When the BBQ sauce had cooled, we placed our pork slices in ziploc bags and poured the sauce in with it.
Then, we dropped that sweet, sweet pork into the water bath.
We're innovators over here, so we decided to make a slaw to top the pork. Time for some knife skills. We peeled and julienned an apple, a small piece of daikon, a few radishes and a carrot.
Finally, we pickled the slaw a bit with some white vinegar, sugar and salt.
Two hours — and approximately four beers later — we pulled the pork out. Now, remember, these were just cooked at 140 degrees. They were never seared, so they look, well, a bit gross. We dried them off and admired the pale strips of pork.

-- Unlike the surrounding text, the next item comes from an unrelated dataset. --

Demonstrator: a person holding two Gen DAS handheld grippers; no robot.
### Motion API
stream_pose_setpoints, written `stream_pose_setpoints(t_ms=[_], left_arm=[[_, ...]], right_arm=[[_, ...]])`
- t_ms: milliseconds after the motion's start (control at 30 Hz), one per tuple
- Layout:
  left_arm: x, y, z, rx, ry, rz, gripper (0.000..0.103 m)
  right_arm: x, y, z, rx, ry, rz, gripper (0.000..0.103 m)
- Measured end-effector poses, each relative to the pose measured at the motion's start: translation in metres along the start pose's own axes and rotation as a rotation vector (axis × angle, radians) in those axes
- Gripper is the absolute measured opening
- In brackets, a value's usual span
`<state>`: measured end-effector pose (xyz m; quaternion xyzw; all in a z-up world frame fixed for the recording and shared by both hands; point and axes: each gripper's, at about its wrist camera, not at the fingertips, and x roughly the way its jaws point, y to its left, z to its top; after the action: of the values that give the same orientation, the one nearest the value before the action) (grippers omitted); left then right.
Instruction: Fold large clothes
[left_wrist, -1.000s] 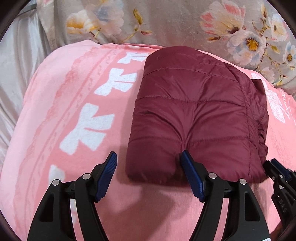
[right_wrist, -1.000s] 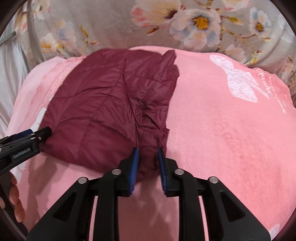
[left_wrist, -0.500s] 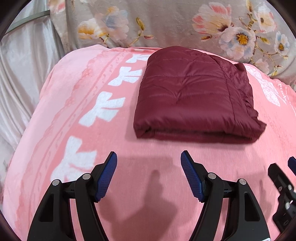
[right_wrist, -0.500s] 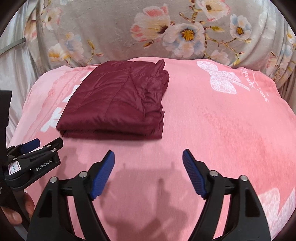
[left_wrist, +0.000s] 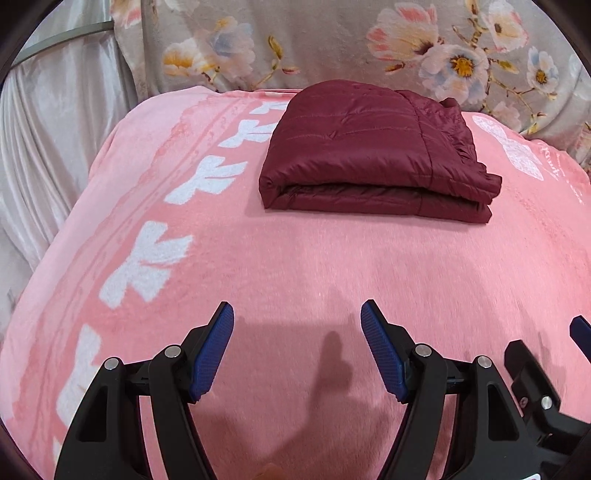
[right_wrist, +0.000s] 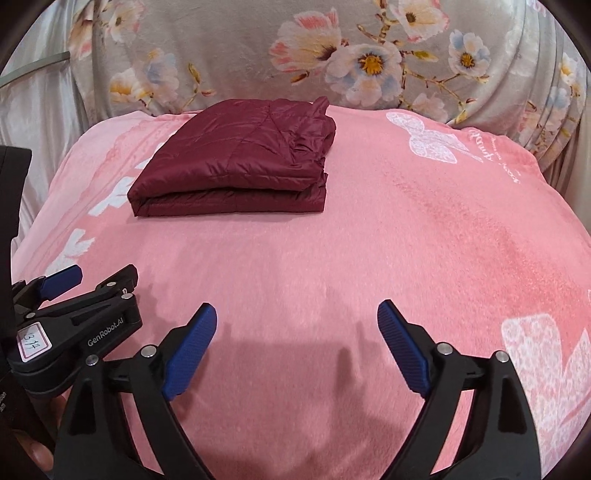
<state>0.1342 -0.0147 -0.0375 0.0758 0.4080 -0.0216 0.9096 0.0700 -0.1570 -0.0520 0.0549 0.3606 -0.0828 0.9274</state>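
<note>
A dark red quilted jacket (left_wrist: 373, 151) lies folded into a flat rectangle at the far side of the pink blanket (left_wrist: 295, 266); it also shows in the right wrist view (right_wrist: 236, 166). My left gripper (left_wrist: 297, 350) is open and empty, well short of the jacket, over bare blanket. My right gripper (right_wrist: 295, 350) is open and empty, also well back from the jacket. The left gripper shows at the left edge of the right wrist view (right_wrist: 74, 291), and the tip of the right gripper shows at the right edge of the left wrist view (left_wrist: 546, 369).
A grey floral cloth (right_wrist: 332, 55) hangs behind the bed. A pale satin sheet (left_wrist: 48, 140) drapes down the left side. The blanket has white bow prints along its left (left_wrist: 147, 258) and right (right_wrist: 428, 140) parts.
My right gripper has let go of the jacket's near edge and opened. Both grippers have pulled back from the jacket, which now lies farther away, folded.
</note>
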Motion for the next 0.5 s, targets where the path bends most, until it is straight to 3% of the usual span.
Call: stream_pose_setpoints(t_ms=[300, 500], left_arm=[[-0.004, 0.000, -0.021, -0.014, -0.031, 0.006, 0.070], [-0.003, 0.006, -0.024, -0.043, -0.042, 0.010, 0.070]], right_arm=[[-0.009, -0.002, -0.012, 0.021, -0.053, -0.004, 0.088], [-0.006, -0.003, -0.016, 0.034, -0.043, -0.017, 0.088]])
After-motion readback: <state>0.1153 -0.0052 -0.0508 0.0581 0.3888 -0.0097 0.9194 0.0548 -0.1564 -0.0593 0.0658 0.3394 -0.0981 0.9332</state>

Next, we roughly diced the pork and seared the bits in a cast iron pan with another batch of the BBQ sauce.
While your pork cools, steam your buns. Laugh while you repeat, "steam your buns." Remind yourself that you're not five-years-old. Drink more beer.
Finally, put it all together. Heap some pork into the buns. Top with your pickled slaw. Add a few dollops of extra BBQ sauce and some sriracha.
It makes for a very pretty plate, right?
Now if only it tasted as amazing as it looks. Here's where we went wrong: Some things are better done the old-fashioned way. Pork like this should be marinated for hours, then slowly roasted over medium-low heat. If you're pushed for time like we were, use a pressure cooker, not an immersion circulator.
While the pork looked fantastic, it just wasn't as juicy as it should have been. We're sorry we failed you. Learn from our mistakes.